> Exercise instructions: Everything from the line with "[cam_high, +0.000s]" to the line with "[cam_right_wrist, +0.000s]" in the listing below, both lines included, needs to be copied exactly, apart from the pictures.
+--
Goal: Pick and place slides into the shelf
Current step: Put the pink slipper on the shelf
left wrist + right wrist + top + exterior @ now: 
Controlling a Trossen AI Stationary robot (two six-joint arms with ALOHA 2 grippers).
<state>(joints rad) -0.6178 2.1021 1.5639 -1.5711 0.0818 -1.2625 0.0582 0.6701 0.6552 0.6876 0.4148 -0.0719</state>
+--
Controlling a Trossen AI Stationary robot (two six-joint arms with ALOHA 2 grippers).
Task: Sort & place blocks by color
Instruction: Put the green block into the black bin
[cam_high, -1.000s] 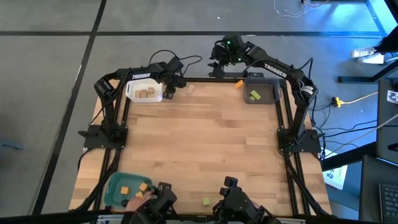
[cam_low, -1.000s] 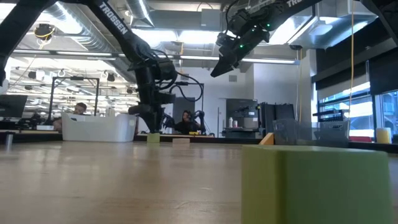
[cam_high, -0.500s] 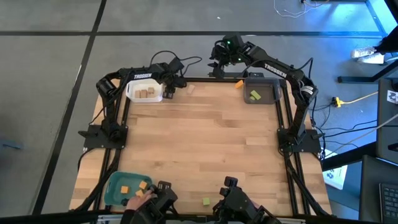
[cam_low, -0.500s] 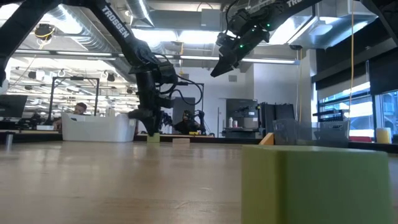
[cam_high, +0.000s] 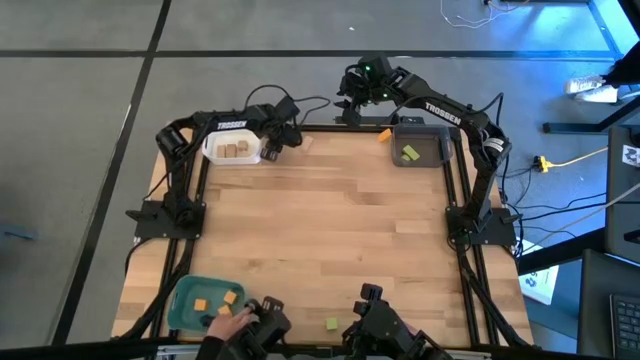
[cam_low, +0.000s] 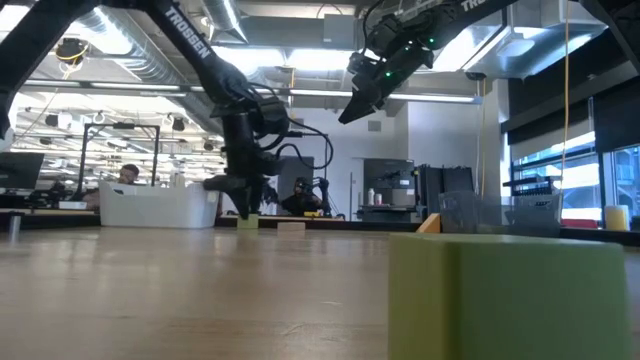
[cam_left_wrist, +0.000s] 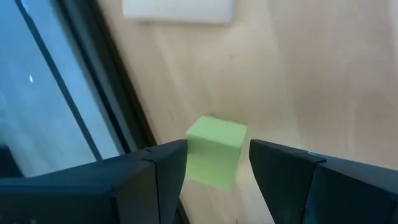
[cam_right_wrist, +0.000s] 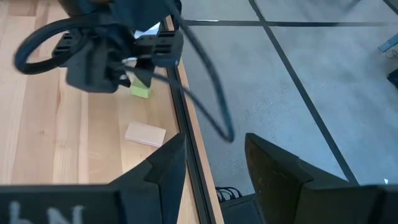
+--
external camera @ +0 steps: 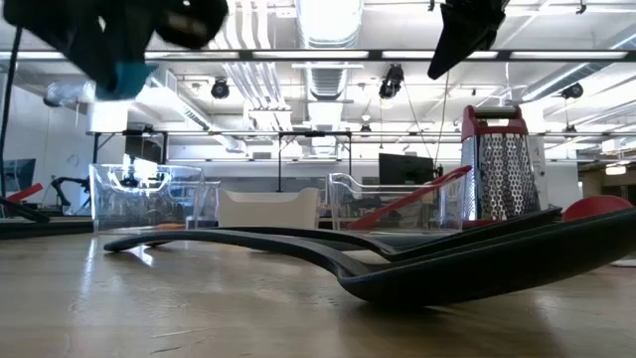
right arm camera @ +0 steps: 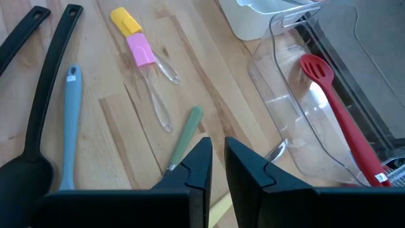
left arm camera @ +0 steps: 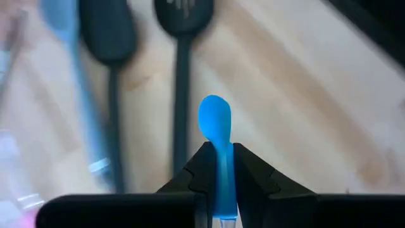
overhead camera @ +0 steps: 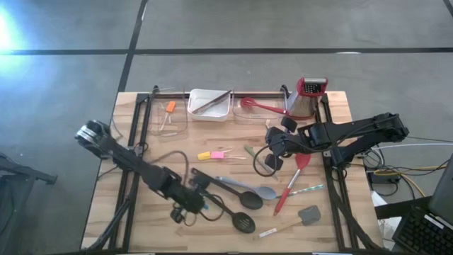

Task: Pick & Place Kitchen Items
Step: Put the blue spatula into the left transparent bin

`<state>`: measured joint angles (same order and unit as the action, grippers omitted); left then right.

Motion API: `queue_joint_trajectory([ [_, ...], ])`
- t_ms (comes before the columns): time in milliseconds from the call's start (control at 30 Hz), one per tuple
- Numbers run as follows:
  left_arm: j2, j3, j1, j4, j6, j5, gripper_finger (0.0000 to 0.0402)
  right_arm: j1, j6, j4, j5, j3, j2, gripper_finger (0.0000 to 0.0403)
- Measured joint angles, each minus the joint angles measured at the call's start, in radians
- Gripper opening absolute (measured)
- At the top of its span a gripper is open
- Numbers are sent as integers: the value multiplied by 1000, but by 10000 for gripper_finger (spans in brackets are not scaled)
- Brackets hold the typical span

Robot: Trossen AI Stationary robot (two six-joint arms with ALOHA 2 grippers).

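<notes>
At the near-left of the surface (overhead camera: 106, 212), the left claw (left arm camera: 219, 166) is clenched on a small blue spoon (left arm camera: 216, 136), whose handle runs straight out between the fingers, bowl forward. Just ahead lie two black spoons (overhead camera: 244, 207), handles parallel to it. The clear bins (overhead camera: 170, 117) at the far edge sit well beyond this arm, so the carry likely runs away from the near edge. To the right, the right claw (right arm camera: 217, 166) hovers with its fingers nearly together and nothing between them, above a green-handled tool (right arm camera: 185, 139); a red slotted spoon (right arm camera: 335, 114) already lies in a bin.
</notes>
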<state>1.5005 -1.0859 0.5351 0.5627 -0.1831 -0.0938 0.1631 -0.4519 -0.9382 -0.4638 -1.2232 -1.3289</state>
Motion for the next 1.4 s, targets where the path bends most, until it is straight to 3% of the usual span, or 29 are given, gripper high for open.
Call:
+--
> Result of the task:
[cam_high, +0.000s] 
[cam_low, +0.000s] 
[cam_left_wrist, +0.000s] 
[cam_right_wrist, +0.000s] 

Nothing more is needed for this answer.